20. Dr Altman concluded that Mr Mepham presented with a number of significant depressive symptoms indicative of Major Depression — low mood, sleep disturbance and diurnal variation in mood, diminished energy, low libido, impaired concentration, low confidence and motivation. Dr Altman thought that anti-depressant medication was warranted.
21. In 2005 Mr Mepham was referred by the Commission to psychiatrist, Dr WD Wade, who, like Dr Altman, made a diagnosis of severe PTSD and chronic Major Depression and Alcohol Dependence. He took a similar history to that recorded by Dr Altman of Mr Mepham “boiling inside himself”, of little things upsetting him, of turning to alcohol, and of significant avoidance behavior. He agreed with Dr Altman that Mr Mepham “could not work” for himself or for other people.

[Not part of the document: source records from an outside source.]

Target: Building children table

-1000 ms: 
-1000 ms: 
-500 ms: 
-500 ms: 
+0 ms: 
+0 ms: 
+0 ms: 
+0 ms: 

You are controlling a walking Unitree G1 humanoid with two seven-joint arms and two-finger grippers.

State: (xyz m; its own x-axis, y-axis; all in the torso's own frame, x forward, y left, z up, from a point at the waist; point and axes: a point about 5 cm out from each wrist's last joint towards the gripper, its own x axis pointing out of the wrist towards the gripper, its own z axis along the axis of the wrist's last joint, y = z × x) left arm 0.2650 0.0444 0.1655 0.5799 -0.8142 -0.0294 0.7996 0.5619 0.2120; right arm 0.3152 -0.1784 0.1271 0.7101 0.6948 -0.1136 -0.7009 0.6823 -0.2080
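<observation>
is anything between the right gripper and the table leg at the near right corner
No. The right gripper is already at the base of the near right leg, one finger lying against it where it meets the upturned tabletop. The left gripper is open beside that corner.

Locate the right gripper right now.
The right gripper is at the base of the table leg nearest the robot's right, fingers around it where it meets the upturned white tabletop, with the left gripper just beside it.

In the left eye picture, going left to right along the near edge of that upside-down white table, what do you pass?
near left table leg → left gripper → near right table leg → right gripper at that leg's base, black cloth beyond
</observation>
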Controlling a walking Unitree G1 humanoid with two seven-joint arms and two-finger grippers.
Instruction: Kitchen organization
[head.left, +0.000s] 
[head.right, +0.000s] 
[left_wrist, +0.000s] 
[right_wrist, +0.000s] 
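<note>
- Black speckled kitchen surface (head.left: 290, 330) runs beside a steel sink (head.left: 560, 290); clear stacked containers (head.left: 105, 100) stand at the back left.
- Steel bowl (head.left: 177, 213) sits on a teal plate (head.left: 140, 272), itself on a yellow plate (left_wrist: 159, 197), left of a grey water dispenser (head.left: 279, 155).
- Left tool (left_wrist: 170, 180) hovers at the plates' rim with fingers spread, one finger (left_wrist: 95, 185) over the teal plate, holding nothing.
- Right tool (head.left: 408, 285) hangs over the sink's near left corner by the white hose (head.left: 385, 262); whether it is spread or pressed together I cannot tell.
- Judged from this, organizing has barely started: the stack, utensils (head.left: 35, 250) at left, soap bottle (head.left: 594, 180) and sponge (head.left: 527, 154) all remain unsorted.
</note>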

22. Dr Wade was of the opinion that the need for more intensive and extensive treatment was “obvious”. When seen by Dr Wade in December 2005, Mr Mepham had been taking anti-depressant medication for just over a year.
23. In an “ability to work” report prepared in August 2006 at the request of the Department, GP Dr Harding wrote that Mr Mepham stopped work as a farmer in 2002. In his opinion, Mr Mepham was prevented from working because of his osteoarthritis, PTSD and vesticulopathy, and was physically and emotionally incapable of work.
24. As noted, Mr Mepham has been seeing Dr Tucker since September 2007. Copies of progress reports prepared by Dr Tucker and addressed to Mr Mepham’s GP were tendered in these proceedings, covering the period September 2007 to January 2009. In addition, Dr Tucker prepared a number for these proceedings and those before the VRB. He also gave oral evidence.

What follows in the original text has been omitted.